▶ Task description: Look below for the line containing "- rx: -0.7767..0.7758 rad" and the line containing "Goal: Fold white", then set down both and every line between them exactly, without pictures.

▶ Data segment:
_ _ _ _ _ _ _

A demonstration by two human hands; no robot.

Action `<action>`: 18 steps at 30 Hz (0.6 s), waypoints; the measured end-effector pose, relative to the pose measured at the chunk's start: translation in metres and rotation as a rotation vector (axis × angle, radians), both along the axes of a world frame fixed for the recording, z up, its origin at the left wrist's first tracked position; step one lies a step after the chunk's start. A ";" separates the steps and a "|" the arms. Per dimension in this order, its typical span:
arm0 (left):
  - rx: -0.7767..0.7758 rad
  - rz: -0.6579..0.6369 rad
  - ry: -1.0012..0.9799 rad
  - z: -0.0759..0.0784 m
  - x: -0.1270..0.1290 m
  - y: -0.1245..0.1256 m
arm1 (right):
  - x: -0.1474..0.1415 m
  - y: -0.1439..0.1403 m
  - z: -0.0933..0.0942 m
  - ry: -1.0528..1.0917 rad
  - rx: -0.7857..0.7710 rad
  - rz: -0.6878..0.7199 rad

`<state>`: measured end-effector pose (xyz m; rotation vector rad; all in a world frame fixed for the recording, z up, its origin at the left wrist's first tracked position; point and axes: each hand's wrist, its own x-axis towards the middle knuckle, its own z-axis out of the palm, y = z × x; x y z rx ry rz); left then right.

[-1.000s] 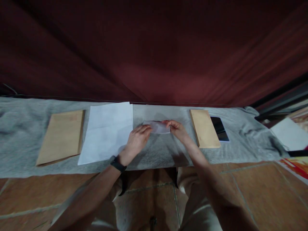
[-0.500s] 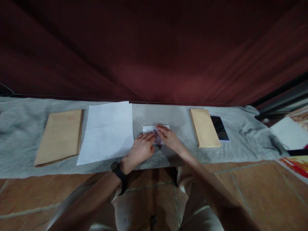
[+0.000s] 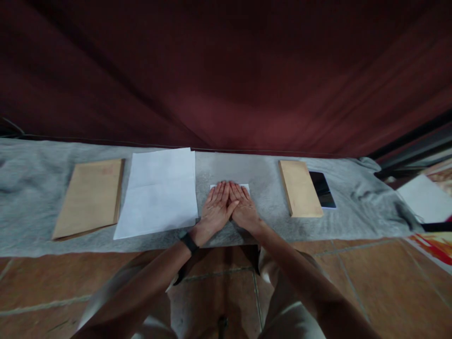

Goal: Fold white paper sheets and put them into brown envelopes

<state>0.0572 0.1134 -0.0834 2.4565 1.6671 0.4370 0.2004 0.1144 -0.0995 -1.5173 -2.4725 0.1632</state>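
Observation:
Side by side, my left hand (image 3: 216,207) and my right hand (image 3: 243,205) lie flat with fingers stretched out, palms down. They press on a small folded piece of white paper (image 3: 246,187) on the grey cloth. Most of that paper is hidden under the hands; only bits of its far edge and corners show. The left thumb rests over the right hand. A stack of large white paper sheets (image 3: 160,188) lies just left of my hands.
Further left is a pile of brown envelopes (image 3: 90,197). On the right, a stack of smaller tan envelopes (image 3: 302,188) lies beside a dark phone (image 3: 322,189). A grey cloth (image 3: 367,202) covers the narrow table; a dark red curtain (image 3: 226,94) hangs behind it.
My hands have gone from bent fingers working on the small paper to lying flat across it, close together. They cover more of the paper now.

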 end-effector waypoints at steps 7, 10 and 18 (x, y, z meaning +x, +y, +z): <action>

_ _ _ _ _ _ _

▶ Solution for this problem:
  - rx: -0.7767..0.7758 rad
  - rz: -0.6579..0.6369 rad
  - ry: -1.0012..0.9799 rad
  - z: -0.0759..0.0784 m
  - x: -0.1270..0.1290 m
  - y: -0.1245..0.1256 m
arm1 (right):
  - x: -0.1474..0.1415 m
  - y: -0.1439..0.1403 m
  - z: -0.0933..0.0942 m
  - ry: -1.0528..1.0917 rad
  - rx: -0.7857..0.7710 rad
  - rz: -0.6878..0.7199 rad

`<state>`: measured end-effector pose (xyz m; rotation vector rad; all in a world frame fixed for the recording, z up, its origin at the left wrist's first tracked position; point and axes: each hand's wrist, its own x-axis towards the middle knuckle, its own z-axis out of the palm, y = z × x; x y z rx ry rz); left then right.

[-1.000s] 
[-0.500s] 
[+0.000s] 

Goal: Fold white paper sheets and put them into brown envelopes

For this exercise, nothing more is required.